- Task prompt: Below are some records; find each line that carries the word "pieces" and copy it.

- Collection entries:
Segment Open
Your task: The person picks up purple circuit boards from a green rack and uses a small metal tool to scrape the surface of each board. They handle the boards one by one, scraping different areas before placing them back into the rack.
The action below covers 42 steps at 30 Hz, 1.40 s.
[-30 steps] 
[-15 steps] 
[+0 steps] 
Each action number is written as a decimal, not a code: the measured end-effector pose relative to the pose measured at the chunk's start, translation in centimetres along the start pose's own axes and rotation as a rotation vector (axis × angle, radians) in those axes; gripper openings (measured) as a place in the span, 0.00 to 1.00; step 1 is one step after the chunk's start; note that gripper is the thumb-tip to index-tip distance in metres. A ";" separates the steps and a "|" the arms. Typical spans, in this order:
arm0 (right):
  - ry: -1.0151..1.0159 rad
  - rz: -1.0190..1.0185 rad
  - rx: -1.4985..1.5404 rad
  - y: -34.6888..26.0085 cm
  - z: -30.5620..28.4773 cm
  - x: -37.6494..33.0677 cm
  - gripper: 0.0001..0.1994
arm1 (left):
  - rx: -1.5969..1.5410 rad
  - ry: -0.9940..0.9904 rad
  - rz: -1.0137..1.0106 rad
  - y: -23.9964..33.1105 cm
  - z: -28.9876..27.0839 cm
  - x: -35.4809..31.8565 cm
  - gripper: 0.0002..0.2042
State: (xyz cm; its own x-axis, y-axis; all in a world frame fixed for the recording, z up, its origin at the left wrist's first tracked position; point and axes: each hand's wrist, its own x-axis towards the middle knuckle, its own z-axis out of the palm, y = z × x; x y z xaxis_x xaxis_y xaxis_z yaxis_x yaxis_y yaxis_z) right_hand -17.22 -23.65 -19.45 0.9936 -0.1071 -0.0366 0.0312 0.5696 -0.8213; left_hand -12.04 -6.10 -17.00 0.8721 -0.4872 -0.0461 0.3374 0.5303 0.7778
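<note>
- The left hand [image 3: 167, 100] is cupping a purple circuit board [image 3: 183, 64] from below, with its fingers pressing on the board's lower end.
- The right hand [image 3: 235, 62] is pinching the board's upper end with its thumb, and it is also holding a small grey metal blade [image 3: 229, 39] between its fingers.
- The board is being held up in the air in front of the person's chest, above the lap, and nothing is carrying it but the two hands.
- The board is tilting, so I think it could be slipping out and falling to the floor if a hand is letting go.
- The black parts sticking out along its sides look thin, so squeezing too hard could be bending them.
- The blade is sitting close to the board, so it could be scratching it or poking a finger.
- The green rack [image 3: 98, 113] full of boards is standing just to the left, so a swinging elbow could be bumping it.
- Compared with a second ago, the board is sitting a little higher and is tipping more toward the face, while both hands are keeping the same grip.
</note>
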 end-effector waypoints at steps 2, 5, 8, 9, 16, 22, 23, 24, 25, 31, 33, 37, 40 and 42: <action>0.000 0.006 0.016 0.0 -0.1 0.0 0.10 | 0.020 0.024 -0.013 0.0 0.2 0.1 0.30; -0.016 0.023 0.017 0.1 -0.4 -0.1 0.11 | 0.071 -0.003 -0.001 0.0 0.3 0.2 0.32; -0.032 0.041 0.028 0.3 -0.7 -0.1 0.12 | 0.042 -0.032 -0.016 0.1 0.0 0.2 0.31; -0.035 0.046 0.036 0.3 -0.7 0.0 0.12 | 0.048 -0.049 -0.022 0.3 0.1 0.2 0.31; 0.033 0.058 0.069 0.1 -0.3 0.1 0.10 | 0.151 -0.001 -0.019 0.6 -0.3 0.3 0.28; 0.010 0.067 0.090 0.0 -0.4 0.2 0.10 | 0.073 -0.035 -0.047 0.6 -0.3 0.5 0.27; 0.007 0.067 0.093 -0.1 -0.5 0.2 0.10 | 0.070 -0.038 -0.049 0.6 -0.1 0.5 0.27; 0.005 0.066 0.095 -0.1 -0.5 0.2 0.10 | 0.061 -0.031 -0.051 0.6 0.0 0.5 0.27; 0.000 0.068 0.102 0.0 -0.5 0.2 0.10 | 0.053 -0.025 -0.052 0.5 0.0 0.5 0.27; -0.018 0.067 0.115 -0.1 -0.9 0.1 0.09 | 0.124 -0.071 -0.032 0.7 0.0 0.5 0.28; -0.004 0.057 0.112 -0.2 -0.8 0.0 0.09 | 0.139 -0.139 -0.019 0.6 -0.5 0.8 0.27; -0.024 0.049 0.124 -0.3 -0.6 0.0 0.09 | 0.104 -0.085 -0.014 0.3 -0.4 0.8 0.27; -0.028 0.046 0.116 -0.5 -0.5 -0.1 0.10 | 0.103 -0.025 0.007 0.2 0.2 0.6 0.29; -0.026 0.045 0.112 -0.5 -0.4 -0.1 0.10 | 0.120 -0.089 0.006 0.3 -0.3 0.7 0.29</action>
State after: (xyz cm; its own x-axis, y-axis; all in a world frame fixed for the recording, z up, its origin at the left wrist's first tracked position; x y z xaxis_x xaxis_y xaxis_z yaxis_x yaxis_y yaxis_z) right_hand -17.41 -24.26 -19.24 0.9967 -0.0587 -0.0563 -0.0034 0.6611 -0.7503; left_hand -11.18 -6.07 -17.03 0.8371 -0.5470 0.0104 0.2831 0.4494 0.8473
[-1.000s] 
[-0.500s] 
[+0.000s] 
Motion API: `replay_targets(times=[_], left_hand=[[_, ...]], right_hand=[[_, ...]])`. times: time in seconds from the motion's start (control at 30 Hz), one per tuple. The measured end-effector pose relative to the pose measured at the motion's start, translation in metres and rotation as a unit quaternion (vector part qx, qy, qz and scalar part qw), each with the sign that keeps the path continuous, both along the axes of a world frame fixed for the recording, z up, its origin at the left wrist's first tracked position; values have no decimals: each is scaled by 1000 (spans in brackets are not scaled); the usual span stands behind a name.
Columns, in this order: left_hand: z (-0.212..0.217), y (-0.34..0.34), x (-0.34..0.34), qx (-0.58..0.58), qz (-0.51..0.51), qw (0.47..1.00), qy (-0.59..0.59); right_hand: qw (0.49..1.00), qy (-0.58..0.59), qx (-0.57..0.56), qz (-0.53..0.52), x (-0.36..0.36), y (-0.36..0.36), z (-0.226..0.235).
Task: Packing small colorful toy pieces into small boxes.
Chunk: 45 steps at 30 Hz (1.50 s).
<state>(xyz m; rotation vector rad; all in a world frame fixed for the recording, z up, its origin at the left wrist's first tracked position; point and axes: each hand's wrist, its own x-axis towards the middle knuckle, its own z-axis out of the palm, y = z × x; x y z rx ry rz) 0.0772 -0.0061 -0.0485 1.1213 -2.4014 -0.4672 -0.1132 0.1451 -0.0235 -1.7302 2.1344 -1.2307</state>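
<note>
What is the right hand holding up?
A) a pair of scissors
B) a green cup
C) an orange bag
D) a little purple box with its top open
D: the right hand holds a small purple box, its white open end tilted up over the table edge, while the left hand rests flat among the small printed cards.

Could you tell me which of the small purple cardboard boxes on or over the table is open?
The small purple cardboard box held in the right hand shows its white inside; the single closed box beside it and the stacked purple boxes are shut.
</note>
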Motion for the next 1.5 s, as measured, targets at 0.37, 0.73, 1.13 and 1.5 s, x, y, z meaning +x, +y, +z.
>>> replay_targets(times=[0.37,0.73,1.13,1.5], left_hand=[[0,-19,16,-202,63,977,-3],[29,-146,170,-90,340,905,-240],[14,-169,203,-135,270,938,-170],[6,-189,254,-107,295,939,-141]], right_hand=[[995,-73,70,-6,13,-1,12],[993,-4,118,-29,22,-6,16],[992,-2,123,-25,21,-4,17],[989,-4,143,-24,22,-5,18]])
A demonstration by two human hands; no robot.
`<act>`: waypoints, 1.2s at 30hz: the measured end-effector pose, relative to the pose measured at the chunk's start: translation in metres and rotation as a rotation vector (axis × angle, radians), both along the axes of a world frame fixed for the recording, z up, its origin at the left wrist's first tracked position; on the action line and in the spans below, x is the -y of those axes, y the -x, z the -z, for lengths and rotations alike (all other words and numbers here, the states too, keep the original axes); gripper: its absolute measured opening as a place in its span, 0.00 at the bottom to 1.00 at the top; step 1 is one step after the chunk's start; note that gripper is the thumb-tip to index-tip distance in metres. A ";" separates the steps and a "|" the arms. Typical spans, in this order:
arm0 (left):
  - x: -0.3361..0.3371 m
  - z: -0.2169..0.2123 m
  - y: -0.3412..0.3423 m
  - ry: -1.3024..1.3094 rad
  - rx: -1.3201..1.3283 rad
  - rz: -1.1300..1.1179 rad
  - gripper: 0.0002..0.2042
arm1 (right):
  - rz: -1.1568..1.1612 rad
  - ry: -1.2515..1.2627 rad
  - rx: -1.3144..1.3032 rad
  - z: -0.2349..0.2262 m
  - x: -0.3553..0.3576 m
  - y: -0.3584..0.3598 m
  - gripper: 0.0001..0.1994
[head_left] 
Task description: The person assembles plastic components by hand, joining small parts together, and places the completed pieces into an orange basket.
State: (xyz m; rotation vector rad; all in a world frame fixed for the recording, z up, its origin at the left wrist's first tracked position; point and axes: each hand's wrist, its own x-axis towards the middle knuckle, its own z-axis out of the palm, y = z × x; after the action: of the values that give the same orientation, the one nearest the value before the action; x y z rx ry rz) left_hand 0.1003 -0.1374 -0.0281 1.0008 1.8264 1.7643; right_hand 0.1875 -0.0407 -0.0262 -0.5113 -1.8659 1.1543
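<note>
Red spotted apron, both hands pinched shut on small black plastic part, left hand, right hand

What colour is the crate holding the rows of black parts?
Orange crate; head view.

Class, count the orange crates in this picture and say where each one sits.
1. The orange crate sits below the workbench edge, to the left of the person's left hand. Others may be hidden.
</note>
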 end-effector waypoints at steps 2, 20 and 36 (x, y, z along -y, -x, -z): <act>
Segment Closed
- Task solution:
Task: Packing small colorful toy pieces into small boxes.
Task description: The person assembles plastic components by hand, joining small parts together, and places the completed pieces into an orange basket.

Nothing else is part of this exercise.